ビットコイン残高が増加するなか、イーサリアムの取引所供給量は11週間で15%減少:Santiment
重要ポイント
- •オンチェーン分析企業Santimentによると、暗号資産取引所に保有されるイーサリアムの供給量は過去11週間で約15%減少した。
- •同じ11週間の期間にビットコインの取引所残高は増加しており、減少するイーサリアムの取引所供給量とは対照的である。
- •イーサリアムは取引所以外でスマートコントラクトによるステーキングや分散型ファイナンス(DeFi)プロトコルでの運用が可能だが、セルフカストディで保有されたビットコインはネイティブのオンチェーン利回りを生まない。
- •取引所残高の減少は一般的に短期的な売り圧力が和らいでいる兆候と見なされるが、将来の価格上昇を保証するものではない。
- •2024年1月と2024年7月にそれぞれ登場した米国のビットコインおよびイーサリアム現物ETFは資産をカストディアンに保管しているため、これらの商品を経由する機関投資家のフローは取引所残高データには現れない。

オンチェーン分析企業Santimentによると、暗号資産取引所に保有されるイーサリアムの供給量は過去11週間で約15%減少し、投資家がETHを中央集権的な取引プラットフォームから移動させるトレンドが続いています。同じ期間にビットコインの取引所残高は静かに増加しており、時価総額上位2つの暗号資産の間で投資家行動の乖離が浮き彫りになっています。
取引所供給量の減少は、保有者が資産をセルフカストディや長期保管に移していることを示すことが多く、取引に直ちに利用できるETHの量が減少します。これは将来の価格上昇を保証するものではありませんが、取引所残高の低下は一般的に短期的な売り圧力が和らいでいる兆候と見なされています。最新のデータは、イーサリアム保有者の間で accumulation(蓄積)行動が続いていることを示しています。セルフカストディへの移行は、2022年11月のFTX取引所の崩壊によって中央集権型プラットフォームへの信頼が損なわれて以来、業界で繰り返し見られるテーマであり、イーサリアムにはビットコインにない取引所以外の移動先があります。すなわち、ETHはネットワークの保全を支えて報酬を得るためにスマートコントラクトでステーキングするか、分散型ファイナンス(DeFi)プロトコルで運用することが可能です。
ビットコインの取引所残高は上昇
イーサリアムとは対照的に、ビットコインの取引所残高は同じ期間に静かに増加しました。取引所に保有されるBTCの増加は、取引や流動性に利用できるコインが増えていることを示唆する可能性がありますが、取引所への流入はさまざまな理由で発生するため、必ずしも直近の売却を示すものではありません。また、ビットコインにはネイティブのステーキングメカニズムがないため、セルフカストディで保有されたコインはオンチェーンの利回りを生み出しません。これは両資産の構造的な違いです。

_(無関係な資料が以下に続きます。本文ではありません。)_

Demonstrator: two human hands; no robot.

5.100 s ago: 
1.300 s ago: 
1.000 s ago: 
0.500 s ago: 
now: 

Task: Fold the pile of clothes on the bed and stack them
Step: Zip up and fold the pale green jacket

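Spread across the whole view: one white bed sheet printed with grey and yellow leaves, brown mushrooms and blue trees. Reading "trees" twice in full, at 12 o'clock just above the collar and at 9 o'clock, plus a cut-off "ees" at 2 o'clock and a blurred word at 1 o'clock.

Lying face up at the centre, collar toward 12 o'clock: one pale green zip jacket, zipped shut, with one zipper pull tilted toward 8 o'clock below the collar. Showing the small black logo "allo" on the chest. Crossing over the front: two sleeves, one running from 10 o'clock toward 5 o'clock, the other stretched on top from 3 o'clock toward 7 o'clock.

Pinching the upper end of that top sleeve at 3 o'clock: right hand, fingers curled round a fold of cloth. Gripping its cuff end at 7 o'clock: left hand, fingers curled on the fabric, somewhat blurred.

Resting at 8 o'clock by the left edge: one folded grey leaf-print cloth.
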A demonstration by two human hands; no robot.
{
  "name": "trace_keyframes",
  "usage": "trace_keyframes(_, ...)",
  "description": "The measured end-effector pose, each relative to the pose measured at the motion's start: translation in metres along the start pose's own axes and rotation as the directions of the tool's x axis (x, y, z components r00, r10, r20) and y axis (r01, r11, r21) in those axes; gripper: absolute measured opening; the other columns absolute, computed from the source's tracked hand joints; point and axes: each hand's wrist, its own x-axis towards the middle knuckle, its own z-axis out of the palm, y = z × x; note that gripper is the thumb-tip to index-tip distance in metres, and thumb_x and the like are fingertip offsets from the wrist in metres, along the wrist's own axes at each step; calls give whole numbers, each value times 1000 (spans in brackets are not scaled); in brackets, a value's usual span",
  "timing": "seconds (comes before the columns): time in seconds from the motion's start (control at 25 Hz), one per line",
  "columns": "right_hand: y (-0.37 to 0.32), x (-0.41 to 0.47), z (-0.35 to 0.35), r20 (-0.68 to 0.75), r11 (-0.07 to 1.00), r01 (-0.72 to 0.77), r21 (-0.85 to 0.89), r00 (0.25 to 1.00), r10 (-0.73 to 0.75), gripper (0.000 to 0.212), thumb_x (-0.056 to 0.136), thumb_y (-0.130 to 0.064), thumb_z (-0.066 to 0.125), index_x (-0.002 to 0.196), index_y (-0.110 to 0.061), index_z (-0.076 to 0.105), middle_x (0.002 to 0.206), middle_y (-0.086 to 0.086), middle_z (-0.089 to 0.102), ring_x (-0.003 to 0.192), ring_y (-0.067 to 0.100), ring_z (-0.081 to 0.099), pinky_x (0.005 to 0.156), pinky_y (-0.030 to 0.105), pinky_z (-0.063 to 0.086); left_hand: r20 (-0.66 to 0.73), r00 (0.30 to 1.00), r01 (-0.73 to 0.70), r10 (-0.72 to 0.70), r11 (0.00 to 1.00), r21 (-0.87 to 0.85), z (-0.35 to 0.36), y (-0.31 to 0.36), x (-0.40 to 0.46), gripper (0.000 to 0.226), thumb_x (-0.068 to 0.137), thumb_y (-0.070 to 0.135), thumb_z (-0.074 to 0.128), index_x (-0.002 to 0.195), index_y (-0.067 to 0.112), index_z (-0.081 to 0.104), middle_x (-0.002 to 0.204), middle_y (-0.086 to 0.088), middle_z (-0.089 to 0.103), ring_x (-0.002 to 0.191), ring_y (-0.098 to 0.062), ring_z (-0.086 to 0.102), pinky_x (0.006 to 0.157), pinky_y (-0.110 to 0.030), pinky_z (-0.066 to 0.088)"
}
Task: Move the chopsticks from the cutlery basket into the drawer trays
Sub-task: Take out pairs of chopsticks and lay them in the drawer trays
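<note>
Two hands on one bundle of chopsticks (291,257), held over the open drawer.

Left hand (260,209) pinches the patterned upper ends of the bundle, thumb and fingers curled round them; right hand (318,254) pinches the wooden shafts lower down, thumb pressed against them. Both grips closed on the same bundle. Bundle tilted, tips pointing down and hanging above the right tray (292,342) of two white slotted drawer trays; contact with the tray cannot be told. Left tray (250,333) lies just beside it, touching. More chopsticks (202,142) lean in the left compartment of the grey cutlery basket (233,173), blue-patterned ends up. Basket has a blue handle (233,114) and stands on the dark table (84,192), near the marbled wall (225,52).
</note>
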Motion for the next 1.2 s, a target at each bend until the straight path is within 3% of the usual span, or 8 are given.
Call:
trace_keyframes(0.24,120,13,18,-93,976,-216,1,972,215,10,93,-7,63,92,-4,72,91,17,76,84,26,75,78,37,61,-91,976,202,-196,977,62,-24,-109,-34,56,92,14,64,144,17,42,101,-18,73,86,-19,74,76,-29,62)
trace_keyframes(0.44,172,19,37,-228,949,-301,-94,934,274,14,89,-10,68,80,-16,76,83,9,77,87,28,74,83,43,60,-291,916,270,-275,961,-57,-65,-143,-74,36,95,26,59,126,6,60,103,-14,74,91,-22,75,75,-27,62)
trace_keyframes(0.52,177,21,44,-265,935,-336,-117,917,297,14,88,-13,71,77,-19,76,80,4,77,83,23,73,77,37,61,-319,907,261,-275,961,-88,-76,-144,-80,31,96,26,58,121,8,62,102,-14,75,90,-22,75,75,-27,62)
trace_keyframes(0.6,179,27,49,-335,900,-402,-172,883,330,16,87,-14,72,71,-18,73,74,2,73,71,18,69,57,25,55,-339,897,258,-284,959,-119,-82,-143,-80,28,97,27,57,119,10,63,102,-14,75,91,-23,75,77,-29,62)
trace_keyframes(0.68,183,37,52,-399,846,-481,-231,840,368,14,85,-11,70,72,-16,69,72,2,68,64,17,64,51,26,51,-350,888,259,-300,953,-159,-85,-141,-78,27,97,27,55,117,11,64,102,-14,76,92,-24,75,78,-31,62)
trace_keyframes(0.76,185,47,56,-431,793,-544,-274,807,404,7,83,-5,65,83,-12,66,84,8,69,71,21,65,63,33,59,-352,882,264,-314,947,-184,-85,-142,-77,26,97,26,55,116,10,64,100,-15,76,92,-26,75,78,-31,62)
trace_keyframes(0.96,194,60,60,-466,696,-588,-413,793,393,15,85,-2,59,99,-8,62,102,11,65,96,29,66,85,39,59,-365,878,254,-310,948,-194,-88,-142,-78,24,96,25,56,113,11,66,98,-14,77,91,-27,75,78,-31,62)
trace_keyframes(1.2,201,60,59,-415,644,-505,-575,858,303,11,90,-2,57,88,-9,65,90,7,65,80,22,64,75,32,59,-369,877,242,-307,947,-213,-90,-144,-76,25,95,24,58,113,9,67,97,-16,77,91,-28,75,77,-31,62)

この乖離するトレンドは、近年数週間にわたりイーサリアムとビットコインに対する投資家行動が異なっていたことを示唆しており、イーサリアム保有者はよりセルフカストディへ傾いていると見られます。
Cointelegraphは2026年8月20日にXでこの動きを報告しました:
UPDATE: Ethereum's exchange supply has fallen roughly 15% over eleven weeks while Bitcoin's balances quietly climbed back, per Santiment. pic.twitter.com/5aSfp3LjQX — Cointelegraph (@Cointelegraph) August 20, 2026
オンチェーントレンドの乖離が浮上
最新のイーサリアム取引所供給量データは、時価総額上位2つの暗号資産の間で対照的なオンチェーンダイナミクスを浮き彫りにしています。イーサリアムの取引所残高の減少はより長期的な保有行動を反映している可能性がある一方、ビットコインの取引所供給量の増加は異なる資金移動パターンを示唆しています。また、取引所供給量の数値は市場の一部しか捉えていません。2024年1月と2024年7月にそれぞれ登場した米国のビットコインおよびイーサリアムの現物ETFは、原資産を取引プラットフォームではなくカストディアンに保管しているため、これらの商品を経由する機関投資家の資金フローは取引所残高データには現れません。
投資家は、これらのトレンドが持続するかどうかを判断するため、ETFフローやより広範な市場動向と併せて取引所残高のモニタリングを続けていくでしょう。